-- Work required --
Check each line of the entries for the string "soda". Report only how many lines have it.

= Beginning of Section =

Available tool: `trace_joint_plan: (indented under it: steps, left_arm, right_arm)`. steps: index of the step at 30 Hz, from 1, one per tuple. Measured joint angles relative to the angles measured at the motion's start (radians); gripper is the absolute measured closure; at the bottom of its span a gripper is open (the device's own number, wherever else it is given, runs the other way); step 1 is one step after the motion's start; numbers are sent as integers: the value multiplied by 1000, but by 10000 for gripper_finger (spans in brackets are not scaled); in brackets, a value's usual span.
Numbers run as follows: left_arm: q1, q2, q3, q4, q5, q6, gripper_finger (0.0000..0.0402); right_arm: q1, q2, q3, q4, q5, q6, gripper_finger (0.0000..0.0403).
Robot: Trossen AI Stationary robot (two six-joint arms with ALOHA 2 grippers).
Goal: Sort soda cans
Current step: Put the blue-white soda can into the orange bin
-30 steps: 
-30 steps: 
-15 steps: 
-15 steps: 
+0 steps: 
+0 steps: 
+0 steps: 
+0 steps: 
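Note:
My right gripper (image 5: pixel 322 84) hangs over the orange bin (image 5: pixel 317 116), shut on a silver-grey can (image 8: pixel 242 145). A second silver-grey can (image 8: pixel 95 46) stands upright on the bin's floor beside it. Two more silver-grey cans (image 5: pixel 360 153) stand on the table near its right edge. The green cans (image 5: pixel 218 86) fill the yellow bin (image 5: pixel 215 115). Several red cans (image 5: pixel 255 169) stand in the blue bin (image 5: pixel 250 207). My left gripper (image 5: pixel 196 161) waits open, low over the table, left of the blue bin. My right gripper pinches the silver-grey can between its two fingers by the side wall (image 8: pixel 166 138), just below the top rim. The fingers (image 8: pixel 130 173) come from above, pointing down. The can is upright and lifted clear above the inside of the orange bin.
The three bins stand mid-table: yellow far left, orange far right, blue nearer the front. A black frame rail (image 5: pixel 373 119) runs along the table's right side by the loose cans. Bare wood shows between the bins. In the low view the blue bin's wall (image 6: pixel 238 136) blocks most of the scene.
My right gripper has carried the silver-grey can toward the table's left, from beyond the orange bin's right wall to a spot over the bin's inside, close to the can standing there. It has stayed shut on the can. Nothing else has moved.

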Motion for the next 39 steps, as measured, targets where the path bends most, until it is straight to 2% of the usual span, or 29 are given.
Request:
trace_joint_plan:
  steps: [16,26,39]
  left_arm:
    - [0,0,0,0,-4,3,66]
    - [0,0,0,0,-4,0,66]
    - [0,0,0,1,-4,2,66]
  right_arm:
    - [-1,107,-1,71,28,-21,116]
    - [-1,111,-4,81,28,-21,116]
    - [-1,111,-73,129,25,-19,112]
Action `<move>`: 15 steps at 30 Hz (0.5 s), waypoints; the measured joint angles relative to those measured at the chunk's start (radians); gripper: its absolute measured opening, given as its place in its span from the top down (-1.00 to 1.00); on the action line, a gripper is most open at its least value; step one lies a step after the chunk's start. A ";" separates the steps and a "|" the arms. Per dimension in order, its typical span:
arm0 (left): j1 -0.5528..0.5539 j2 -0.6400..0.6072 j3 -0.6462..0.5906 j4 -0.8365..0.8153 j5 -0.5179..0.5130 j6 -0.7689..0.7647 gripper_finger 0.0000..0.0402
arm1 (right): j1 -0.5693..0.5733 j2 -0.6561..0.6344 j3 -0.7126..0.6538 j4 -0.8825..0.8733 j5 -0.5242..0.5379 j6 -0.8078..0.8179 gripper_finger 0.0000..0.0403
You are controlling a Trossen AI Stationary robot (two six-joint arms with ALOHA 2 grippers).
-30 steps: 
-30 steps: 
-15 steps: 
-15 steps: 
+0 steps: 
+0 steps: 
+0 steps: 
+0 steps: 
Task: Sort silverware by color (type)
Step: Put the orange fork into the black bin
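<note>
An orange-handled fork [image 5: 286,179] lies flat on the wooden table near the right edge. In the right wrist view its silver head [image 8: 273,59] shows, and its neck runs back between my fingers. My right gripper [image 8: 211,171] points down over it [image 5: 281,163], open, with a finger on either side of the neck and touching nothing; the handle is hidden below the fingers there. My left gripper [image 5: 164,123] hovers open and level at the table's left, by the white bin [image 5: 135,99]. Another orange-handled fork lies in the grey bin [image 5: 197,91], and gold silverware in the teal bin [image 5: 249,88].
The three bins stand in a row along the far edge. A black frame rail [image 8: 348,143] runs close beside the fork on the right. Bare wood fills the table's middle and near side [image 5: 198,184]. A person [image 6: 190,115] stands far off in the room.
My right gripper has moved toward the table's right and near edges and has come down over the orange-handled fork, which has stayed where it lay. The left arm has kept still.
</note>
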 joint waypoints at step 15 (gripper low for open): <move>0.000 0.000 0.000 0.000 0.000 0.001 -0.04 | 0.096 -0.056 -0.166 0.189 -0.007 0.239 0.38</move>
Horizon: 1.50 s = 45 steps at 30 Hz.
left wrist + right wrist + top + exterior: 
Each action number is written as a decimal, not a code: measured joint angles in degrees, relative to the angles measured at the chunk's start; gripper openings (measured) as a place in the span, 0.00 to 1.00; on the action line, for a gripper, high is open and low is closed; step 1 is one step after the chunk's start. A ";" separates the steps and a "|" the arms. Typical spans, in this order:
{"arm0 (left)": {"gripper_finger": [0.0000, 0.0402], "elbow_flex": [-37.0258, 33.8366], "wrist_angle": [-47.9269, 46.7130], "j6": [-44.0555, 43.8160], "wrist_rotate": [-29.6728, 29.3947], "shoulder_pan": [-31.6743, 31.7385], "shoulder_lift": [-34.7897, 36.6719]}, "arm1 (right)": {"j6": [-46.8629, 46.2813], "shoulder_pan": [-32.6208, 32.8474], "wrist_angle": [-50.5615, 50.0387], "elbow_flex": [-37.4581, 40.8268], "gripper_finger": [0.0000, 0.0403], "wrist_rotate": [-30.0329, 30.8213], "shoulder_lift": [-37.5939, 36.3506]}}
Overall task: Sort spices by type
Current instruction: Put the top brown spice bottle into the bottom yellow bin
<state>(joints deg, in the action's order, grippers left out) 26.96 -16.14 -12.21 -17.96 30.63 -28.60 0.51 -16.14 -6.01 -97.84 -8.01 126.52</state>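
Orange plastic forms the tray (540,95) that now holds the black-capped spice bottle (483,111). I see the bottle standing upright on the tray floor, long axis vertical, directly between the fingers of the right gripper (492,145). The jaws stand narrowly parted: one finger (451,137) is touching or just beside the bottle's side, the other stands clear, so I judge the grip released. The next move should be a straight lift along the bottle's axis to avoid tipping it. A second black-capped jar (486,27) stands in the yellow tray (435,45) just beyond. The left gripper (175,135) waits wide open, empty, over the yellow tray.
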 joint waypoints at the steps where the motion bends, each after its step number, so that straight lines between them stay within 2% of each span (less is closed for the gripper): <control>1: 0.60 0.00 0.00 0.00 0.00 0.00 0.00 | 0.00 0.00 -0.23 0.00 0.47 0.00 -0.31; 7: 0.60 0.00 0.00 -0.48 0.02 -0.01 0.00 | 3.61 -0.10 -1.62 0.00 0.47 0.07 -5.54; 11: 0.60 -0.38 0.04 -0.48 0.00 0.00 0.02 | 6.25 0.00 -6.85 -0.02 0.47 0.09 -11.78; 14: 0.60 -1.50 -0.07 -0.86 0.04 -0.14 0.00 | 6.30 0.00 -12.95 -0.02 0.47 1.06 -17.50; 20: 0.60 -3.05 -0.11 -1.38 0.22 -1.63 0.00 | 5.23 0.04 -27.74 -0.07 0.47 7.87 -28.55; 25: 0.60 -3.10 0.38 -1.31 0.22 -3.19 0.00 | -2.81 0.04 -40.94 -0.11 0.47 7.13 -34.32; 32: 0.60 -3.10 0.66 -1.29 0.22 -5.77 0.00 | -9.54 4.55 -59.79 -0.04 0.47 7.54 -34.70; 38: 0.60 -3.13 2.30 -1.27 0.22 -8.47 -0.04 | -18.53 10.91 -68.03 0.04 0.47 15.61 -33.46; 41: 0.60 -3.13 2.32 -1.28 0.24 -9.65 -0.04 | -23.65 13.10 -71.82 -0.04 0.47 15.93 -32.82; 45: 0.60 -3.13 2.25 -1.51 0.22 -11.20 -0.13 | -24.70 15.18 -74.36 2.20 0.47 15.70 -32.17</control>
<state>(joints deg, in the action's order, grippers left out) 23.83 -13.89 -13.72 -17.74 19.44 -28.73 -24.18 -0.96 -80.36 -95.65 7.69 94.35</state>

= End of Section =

-- Completed task --
2